Sahnede ise aylardır yapılmamış bir konuşma gerçekleşiyordu,

''Neden böylesin? Neden ben mutlu olduğumda sende olmuyorsun? Tıpkı onun gibisin...''

''Biz mutluyuz Meltem sana bir şey dedik mi? Evden ayrıldın sustuk, kendi büronu açıp bizimle çalışmadın sustuk, bizden başka herkesi hayatına soktun bizi dışladın sustuk. Bu otelde bile çalıştığını yeni öğreniyorum söyler misin biz ne zaman bu kadar uzak olduk küçük kardeşim...'' Cenk annesinin ölümünden sonra evden ayrılıp ondan uzaklaşan kardeşiyle çok uzun zamandır görüşmüyordu. Birkaç kez gecelerde karşısına çıkmıştı fakat genelde ağabey'i sarhoş ya da her zamanki gibi umursamazdı. Ne olmuştu da hesap sorar hale gelmişti.

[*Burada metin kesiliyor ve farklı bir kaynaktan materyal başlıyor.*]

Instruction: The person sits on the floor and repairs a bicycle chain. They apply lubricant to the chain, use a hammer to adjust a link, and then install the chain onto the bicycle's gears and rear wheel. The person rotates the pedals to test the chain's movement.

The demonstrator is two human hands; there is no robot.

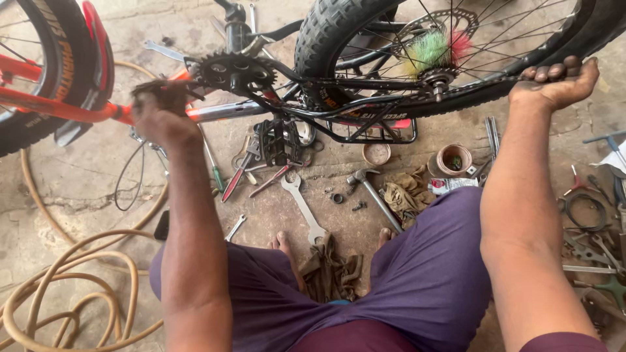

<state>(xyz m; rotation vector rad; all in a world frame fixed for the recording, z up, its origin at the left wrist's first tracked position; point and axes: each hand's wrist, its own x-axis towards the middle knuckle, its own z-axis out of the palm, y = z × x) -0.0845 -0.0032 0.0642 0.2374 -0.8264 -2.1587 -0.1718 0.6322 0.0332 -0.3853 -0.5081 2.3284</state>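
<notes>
1. Head view, looking down: a person sits on a concrete floor [85,176] in purple trousers, bare feet forward, with a bicycle lying upturned across the far side of the floor.
2. At the left edge, a front tyre [62,72] in black rubber carries pale block lettering on its sidewall; an orange frame tube [59,107] runs from it toward the crank. A tan hose [72,293] coils in the near left corner.
3. Left hand [160,114] is closed, fingers curled, at the pedal end of the crank, just beside the chainring [231,70]; it is motion-blurred, so exactly what it grips cannot be told.
4. Centre floor holds a scatter of tools: a red-handled pair of pliers [238,173], a flat spanner [303,208], a hammer [372,189], rags.
5. Rear wheel [339,39] stands above them, a green-and-red brush tuft on its hub; its tyre shows pale lettering low on the sidewall.
6. Near the middle, a small red-and-white packet [450,184] lies flat beside a round brown tin [451,160], which stands open.
7. Right hand [554,81] cups the rear tyre from below, fingers wrapped over the tread, steadying it.
8. Judged from this, the work stands at testing the drive: turning the crank while the wheel is held. A next move would call for a smooth crank turn and a loosened right-hand hold.
</notes>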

''Biz hiç yakın olmadık ki ağabey. Sen farklıydın babam gibiydin katı sert duygusuz. Ama ben ve annem öyle değildik. O evde annem yüzünden vardım ama ölünce beni o evde bağlayan bir şey olmadığını anladım.''

''O benimde annemdi Meltem sadece sen üzülmüşsün gibi davranmayı kes artık.'' Diyerek kardeşini azarladı. Hala aynı adamdı işte sadece küçük bir kız çocuğu gibi onu azarlayıp duruyordu. Karşısına alıp güzelce konuşmayı bilmezdi Cenk Soydan...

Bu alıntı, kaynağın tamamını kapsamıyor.